As this was an exploratory analysis, we did not inflate the sample size nor was the significance value threshold adjusted (p value = 0.05) to correct for multiple hypothesis testing.

Data were retrospectively collected from patients aged 65 years and above who underwent an operation for a fractured neck of femur between January 2010 and 2013. All hip fracture surgeries in this time period were randomised and 198 individuals selected (by assigning random patient ID numbers). Three cases were excluded from the study because they did not match the age criteria (age < 65 years). Data were collected on factors related to the criteria of the three tested scores, NHFS, AACCI and POSSUM (see Appendix 1). Total possible scores for NHFS (0–10), AACCI (0–39) and POSSUM (18–132) were calculated. In addition, further physiological and operative data were collected including type of anaesthetic used, cause of fractured neck of femur, and operation performed. The POSSUM scoring system has several criteria related to surgical pathology, which was not uniformly available. In particular, intraoperative blood loss was inconsistently recorded. An estimation was made, in line with the haemoglobin balance method described by Gao et al.13 where a decrease of 10 g/L from pre-operative to post-operative haemoglobin was considered equivalent to 500 mL of blood loss. Similarly, if the patient received a transfusion, each transfusion was thought equivalent to an equal volume (500 mL).

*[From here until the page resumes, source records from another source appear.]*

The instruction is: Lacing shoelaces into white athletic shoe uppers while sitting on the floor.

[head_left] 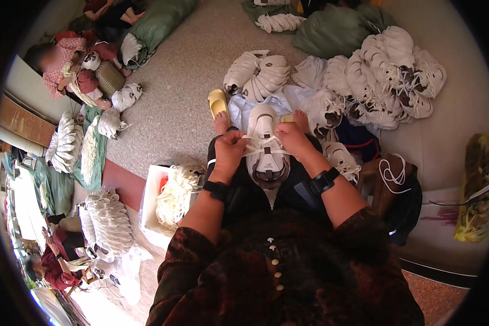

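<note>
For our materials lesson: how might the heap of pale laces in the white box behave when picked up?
The laces are probably floppy, as they bend into loose curves. They may tangle, since many overlap. Each seems light, being thin.

Pretty sure this is some kinda small shoe workshop tbh, since there's heaps of white shoes (pixel 388 65) on the speckled floor (pixel 174 103), bulging green sacks (pixel 328 32), a white box (pixel 148 204) piled with pale laces (pixel 175 201), and a couple of other people (pixel 65 60) sitting among more shoes.
</note>
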### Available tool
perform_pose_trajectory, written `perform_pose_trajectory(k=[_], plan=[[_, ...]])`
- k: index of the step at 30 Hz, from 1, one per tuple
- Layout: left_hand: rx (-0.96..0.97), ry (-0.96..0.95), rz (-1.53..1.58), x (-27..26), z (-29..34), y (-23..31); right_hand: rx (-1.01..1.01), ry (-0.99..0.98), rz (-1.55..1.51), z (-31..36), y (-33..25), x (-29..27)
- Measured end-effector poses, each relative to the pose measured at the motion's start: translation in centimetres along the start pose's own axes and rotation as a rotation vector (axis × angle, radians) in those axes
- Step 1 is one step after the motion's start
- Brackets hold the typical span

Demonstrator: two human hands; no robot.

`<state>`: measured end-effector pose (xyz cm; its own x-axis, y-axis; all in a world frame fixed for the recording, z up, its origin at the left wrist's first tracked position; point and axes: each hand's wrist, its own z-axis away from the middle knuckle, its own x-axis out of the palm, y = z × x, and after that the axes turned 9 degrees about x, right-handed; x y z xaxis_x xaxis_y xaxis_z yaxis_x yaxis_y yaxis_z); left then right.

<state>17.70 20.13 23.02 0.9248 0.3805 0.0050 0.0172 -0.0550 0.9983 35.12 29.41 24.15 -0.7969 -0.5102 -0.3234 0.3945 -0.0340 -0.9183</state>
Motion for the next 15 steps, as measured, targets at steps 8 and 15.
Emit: perform_pose_trajectory(k=[8, 15], plan=[[-0.168, -0.275, 0.165, -0.2, 0.6, 2.5, -0.219, 0.038, 0.049, -0.2, 1.1, 0.5], [-0.027, -0.121, 0.038, -0.2, 0.8, -1.1, 0.044, -0.049, -0.307, 1.5, 0.7, -1.8]])
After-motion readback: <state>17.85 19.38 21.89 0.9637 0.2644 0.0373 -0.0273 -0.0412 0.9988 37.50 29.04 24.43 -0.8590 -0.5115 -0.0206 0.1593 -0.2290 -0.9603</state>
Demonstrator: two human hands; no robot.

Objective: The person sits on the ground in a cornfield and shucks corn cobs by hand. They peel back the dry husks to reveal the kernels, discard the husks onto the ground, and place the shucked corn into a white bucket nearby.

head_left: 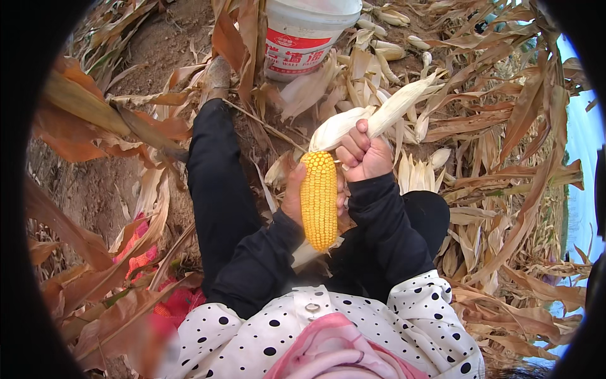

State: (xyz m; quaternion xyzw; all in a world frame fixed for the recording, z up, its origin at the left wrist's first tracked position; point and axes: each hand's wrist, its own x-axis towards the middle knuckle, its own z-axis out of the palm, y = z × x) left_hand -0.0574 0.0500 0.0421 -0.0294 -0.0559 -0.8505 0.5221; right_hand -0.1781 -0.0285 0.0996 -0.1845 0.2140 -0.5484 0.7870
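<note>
A bare yellow corn cob [319,205] points toward me, its pale husk [396,106] peeled back at the far end. My left hand [294,192] is wrapped round the cob from the left and from behind, with some fingertips showing at its right side. Closed in a fist, my right hand [366,153] grips the husk just beyond the kernels. The husk runs from that fist up and to the right. Another piece of husk shows below the cob, partly hidden by it.
Ahead stands a white bucket [309,38] with a red label. Loose husks [372,76] lie to its right. Dry corn stalks [511,139] crowd the right side, and dry leaves [82,145] hang at the left. A red mesh bag [177,303] lies at my lower left.
</note>
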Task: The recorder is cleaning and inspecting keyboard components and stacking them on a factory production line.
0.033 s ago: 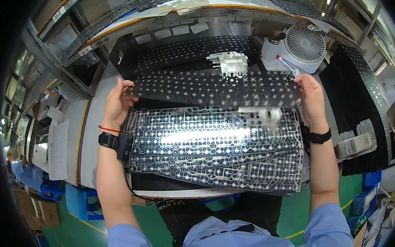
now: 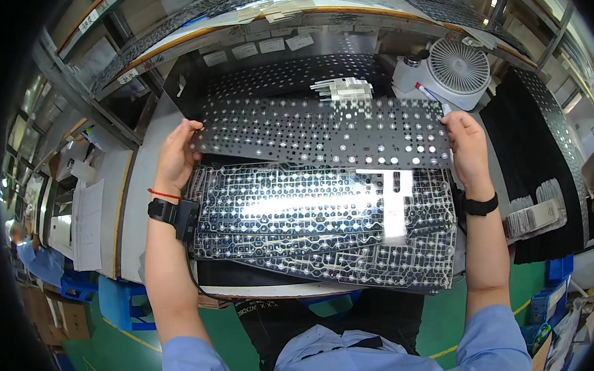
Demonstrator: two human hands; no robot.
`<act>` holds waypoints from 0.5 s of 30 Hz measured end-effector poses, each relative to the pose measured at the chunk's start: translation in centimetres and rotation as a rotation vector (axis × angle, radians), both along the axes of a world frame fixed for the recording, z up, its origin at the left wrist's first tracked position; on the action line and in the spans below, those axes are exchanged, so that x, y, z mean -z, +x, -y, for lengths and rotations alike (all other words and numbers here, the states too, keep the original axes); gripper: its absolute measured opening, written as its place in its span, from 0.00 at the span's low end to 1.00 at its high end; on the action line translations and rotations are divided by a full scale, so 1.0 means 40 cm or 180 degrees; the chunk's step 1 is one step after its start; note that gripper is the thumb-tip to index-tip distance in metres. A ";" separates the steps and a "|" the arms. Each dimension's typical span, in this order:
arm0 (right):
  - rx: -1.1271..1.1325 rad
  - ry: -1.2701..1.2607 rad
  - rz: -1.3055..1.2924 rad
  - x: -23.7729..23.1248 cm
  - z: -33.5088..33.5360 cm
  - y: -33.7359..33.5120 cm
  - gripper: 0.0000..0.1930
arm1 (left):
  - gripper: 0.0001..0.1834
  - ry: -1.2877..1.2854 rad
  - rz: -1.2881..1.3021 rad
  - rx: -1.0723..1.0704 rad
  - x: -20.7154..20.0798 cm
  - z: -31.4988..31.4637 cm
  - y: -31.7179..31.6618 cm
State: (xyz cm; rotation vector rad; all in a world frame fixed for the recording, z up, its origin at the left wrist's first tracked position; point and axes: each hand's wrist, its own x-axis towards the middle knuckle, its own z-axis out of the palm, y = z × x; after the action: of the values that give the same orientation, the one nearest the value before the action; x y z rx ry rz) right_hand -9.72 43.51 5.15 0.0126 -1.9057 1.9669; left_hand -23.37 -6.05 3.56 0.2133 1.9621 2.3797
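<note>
A long black perforated sheet [image 2: 294,134] spans the space between my hands, raised over the bench. Its left end is pinched by my left hand [image 2: 181,152], its right end by my right hand [image 2: 468,144]. Below the sheet lie several clear keyboard membrane sheets [image 2: 278,217] with printed traces and rows of round spots, overlapping and fanned at the front. A bright white slotted patch [image 2: 394,210] shows over the membranes under the sheet's right part; whether it is paper or a reflection I cannot tell. Behind the sheet sits a stack of white strips [image 2: 345,87].
At the back right stands a white desk fan [image 2: 459,73] with a pen beside it. Black sheets [image 2: 529,144] and a bundle of pale cards [image 2: 537,217] lie to the right. A shelf edge [image 2: 287,19] crosses the back. A blue stool [image 2: 124,301] stands at left.
The black sheet, blurred before, now appears sharp and tilted, covering more of the white strips behind. The white patch over the membranes has become larger and extends nearer to me.
</note>
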 end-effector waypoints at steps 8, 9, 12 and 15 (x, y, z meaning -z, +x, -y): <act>-0.0089 0.0348 -0.0086 0.007 -0.003 -0.001 0.08 | 0.11 -0.0733 0.0051 0.0445 0.012 0.036 -0.017; -0.0072 0.0432 -0.0071 0.010 -0.008 -0.001 0.08 | 0.11 -0.0696 0.0040 0.0492 0.015 0.033 -0.018; -0.0050 0.0450 0.0013 0.005 -0.007 0.003 0.08 | 0.10 -0.0406 0.0000 0.0374 0.022 0.030 -0.026; 0.0039 0.0429 0.0173 -0.007 0.011 0.001 0.09 | 0.10 -0.0058 0.0018 0.0171 0.028 0.040 -0.036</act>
State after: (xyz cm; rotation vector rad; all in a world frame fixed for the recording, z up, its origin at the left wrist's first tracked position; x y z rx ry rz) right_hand -9.68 43.08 5.44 -0.0151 -2.0651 1.8450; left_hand -24.80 -7.65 2.43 0.2549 1.9493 2.3260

Mortality data in the form of month and year of death were collected from the Queensland Death Register and linked to within 30-day mortality, 6-month mortality and 12-month mortality. Patients not present on the register were assumed to remain alive at the time of data collection.

Performance of scores of interest

The AACCI, POSSUM and NHFS systems were analysed in several ways. Area under the receiver operating characteristic (ROC) curve was analysed for within 30-day, 6-month and 12-month mortality.14 Six- and 12-month morbidity data (complicated vs uncomplicated) were likewise assessed. Second, binary logistic regression was performed on the total score from each model for within 30-day, 6-month and 12-month mortality with performance assessed by Nagelkerke R2 and sensitivity and specificity analysis. A cut-off value of 0.5 was taken for each score to categorise a patient into predicted deceased and alive groups (i.e. if a patient’s predicted mortality was found to be >50% by any of the scores they were grouped as ‘more likely to die than not’).

Screening for prognostic variables

Variables within the three scoring systems of interest, in addition to anaesthetic used, cause of fractured neck of femur and operation performed were analysed. Initially, scale variables from the entire data set were analysed with correlation tables for 30-day, 6-month and 12-month mortality. Variables excluded in this process were those with p values exceeding 0.1.

Of the remaining variables a non-parametric independent sample analysis was performed, again excluding variables with p-values exceeding 0.1. Categorical variables were selected with use of crosstabs analysis, excluding variables with p-values greater than 0.1. Finally, the remaining variables from this process were individually analysed using univariate logistic regression.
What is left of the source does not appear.